Selbst einem Stare kann es nützlich sein, wenn er etwas gelernt hat, wieviel mehr einem Menschen! – In Seringen hatte der Barbier einen Star, und der Lehrjunge gab ihm Unterricht im Sprechen. Der lernte nicht nur alle Wörter, die ihm sein Sprachmeister aufgab, sondern er ahmte zuletzt auch selber nach, was er von seinem Herrn hörte, zum Beispiel: „Ich bin der Barbier von Segringen.“ Sein Herr hatte sonst noch allerlei Redensarten an sich, die er bei jeder Gelegenheit wiederholte: „So so, la la“, oder „par Compagnie“ (das heißt so viel als: in Gesellschaft mit anderen), oder: „Du Tolpatsch!“ So titulierte er nämlich insgemein den Lehrjungen, wenn er das halbe Pflaster auf den Tisch strich anstatt aufs Tuch, oder wenn er ein Arzneiglas zerbrach. Alle diese Redensarten lernte nach und nach der Star auch.

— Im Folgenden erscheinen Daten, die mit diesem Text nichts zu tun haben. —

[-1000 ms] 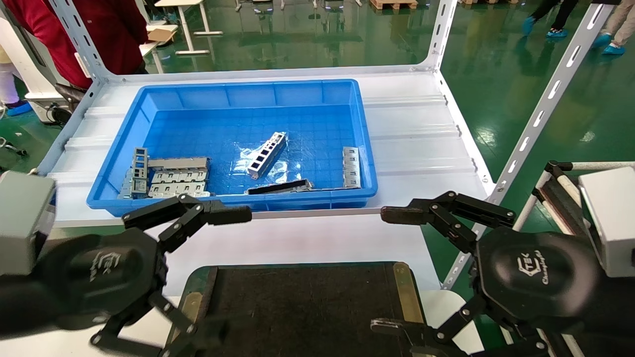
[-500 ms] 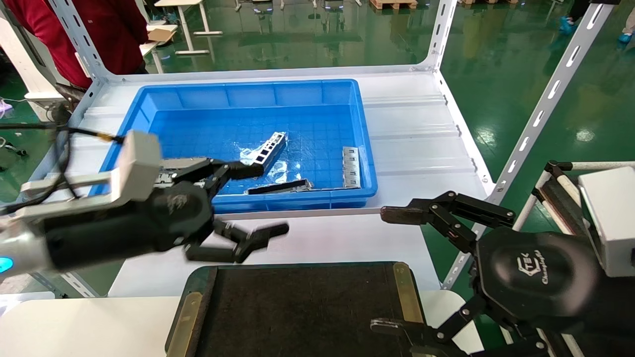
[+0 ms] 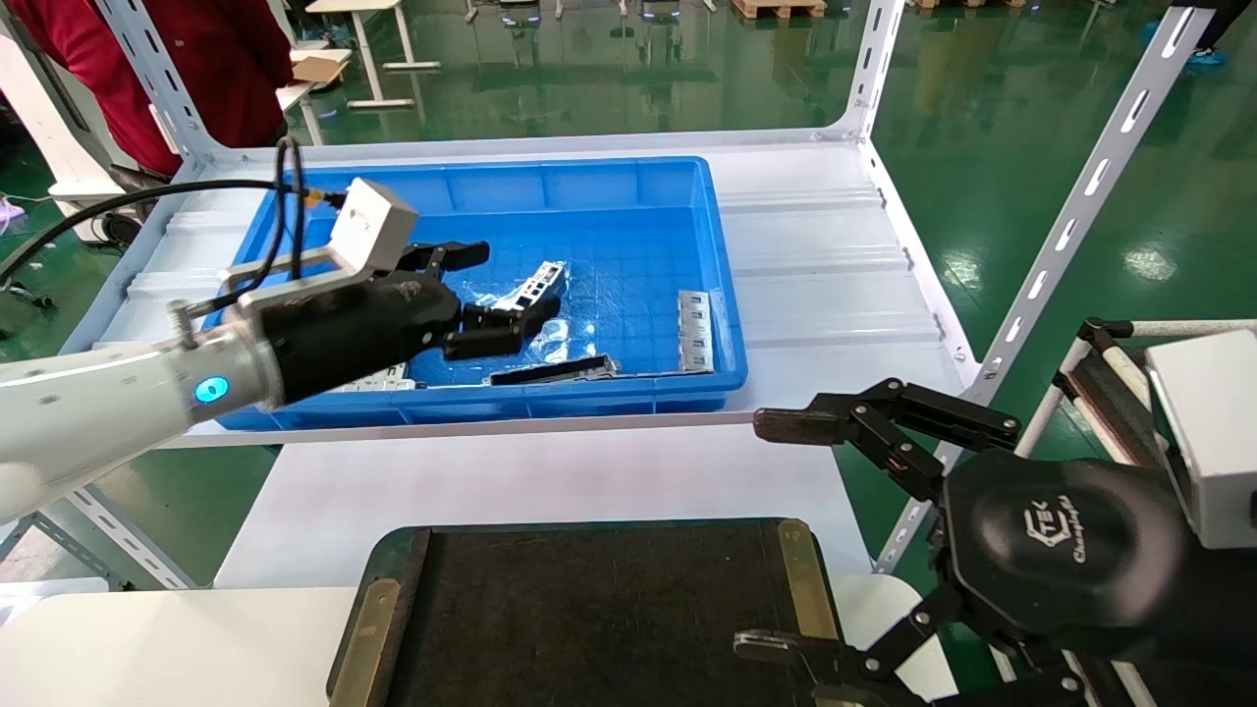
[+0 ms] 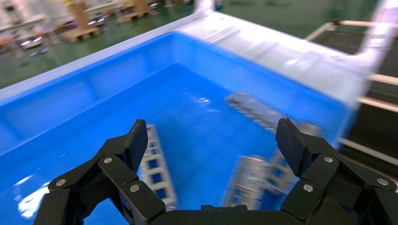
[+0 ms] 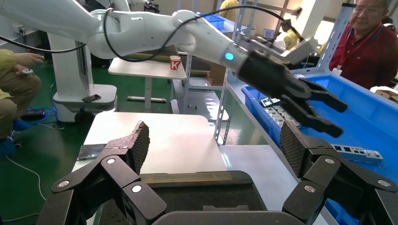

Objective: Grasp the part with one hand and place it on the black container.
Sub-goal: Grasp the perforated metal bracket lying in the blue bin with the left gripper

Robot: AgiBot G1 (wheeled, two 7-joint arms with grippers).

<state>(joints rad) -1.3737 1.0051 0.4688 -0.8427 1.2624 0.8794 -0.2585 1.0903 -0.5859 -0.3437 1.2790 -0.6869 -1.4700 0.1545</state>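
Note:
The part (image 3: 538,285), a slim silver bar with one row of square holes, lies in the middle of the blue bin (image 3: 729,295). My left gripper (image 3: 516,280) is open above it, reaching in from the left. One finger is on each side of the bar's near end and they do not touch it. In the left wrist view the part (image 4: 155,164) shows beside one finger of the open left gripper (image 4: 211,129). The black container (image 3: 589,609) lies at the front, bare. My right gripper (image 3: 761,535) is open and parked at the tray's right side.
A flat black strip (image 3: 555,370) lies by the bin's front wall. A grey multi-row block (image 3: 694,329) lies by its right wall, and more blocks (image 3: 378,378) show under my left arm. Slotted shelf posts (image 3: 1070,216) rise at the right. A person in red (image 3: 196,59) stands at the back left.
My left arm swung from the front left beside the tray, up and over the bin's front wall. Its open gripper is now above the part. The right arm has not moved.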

Da nun täglich viele Leute im Hause waren, weil der Barbier auch Branntwein ausschenkte, so gab’s manchmal viel zu lachen, wenn die Gäste miteinander ein Gespräch führten, und der Star warf auch eins von seinen Wörtern drein, das sich dazu schickte, als wenn er den Verstand davon hätte. Und manchmal, wenn ihm der Lehrjunge zurief: „Hansel, was machst du?“ antwortete er: „Du Tolpatsch!“ und alle Leute in der Nachbarschaft wußten von dem Hansel zu erzählen.
Eines Tages aber, als ihm die beschnittenen Flügel wieder gewachsen waren und das Fenster offen war und das Wetter schön, da dachte der Star: „Ich habe jetzt schon so viel gelernt, daß ich in der Welt fortkommen kann;“ und husch! war er zum Fenster hinaus. Weg war er. Sei erster Flug ging ins Feld, wo er sich unter eine Gesellschaft anderer Vögel mischte, und als sie aufflogen, flog er mit ihnen; denn er dachte: „Sie wissen die Gelegenheit hierzulande besser als ich.“ Aber sie flogen ünglücklicherweise alle miteinander in ein Garn. Der Star sagte: „Wie Gott will!“ Als der Vogelsteller kommt und sieht, was er für einen großen Fang getan hat, nimmt er einen Vogel nach dem andern behutsam heraus, dreht ihm den Hals um und wirft ihn auf den Boden. Als er aber die mörderischen Finger wieder nach einem andern Gefangenen ausstreckte und an nichts dachte, schrie der Gefangene: „Ich bin der Barbier von Segringen!“ als wenn er wüßte, was ihn retten könnte. Der Vogelfänger erschrak anfänglich, als wenn es hier nicht mit rechten Dingen zuginge; nachher aber , als er sich erholt hatte, konnte er kaum vor Lachen zu Atem kommen, und als er sagte: „Ei , Hansel, hier hätte ich dich nicht gesucht, wie kommst du in meine Schlinge?“ da antwortete der Hansel: „Par Compagnie.“ Also brachte der Vogelsteller den Star seinem Herrn wieder und bekam ein gutes Fanggeld. Der Barbier erwarb sich einen guten Zuspruch; denn jeder wollte den merkwürdigen Hansel sehen.